## Problem requirements:
Reproduce nothing but the lines from the start of the material through the line that includes "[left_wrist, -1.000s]", both ends included, and omit every picture.

## Recorded information:

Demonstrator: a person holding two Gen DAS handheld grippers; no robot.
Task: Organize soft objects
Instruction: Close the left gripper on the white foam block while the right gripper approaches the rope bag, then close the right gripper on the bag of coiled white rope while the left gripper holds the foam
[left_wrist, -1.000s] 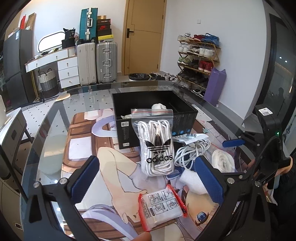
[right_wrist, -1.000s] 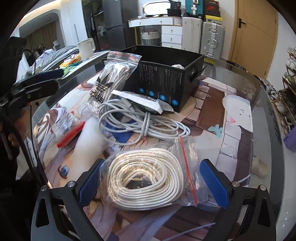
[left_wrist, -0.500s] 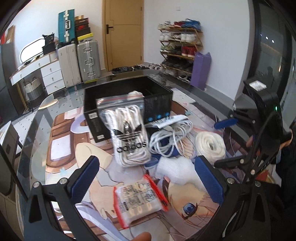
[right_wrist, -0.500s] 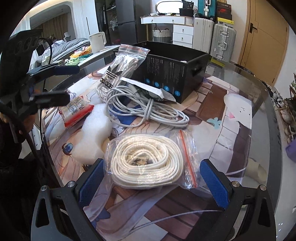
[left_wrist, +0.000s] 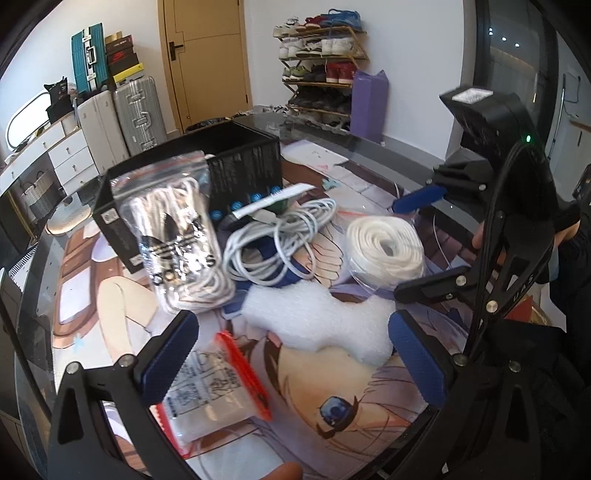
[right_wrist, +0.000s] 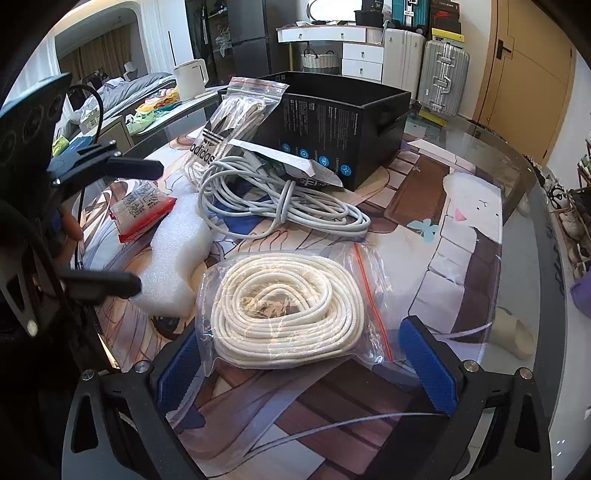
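Our right tool (right_wrist: 306, 373) gapes wide around the bagged rope (right_wrist: 291, 314), ready to grip; our left tool (left_wrist: 291, 358) hangs open, empty.

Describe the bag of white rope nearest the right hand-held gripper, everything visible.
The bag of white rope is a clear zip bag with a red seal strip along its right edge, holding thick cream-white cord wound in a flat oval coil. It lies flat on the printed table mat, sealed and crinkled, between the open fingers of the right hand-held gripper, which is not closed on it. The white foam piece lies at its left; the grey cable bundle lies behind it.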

## Output of the task:
Demonstrator: a person holding two Gen DAS handheld grippers; no robot.
Task: Organize soft objects
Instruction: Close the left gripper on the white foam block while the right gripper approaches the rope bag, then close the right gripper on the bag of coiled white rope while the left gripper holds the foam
[left_wrist, -1.000s] 

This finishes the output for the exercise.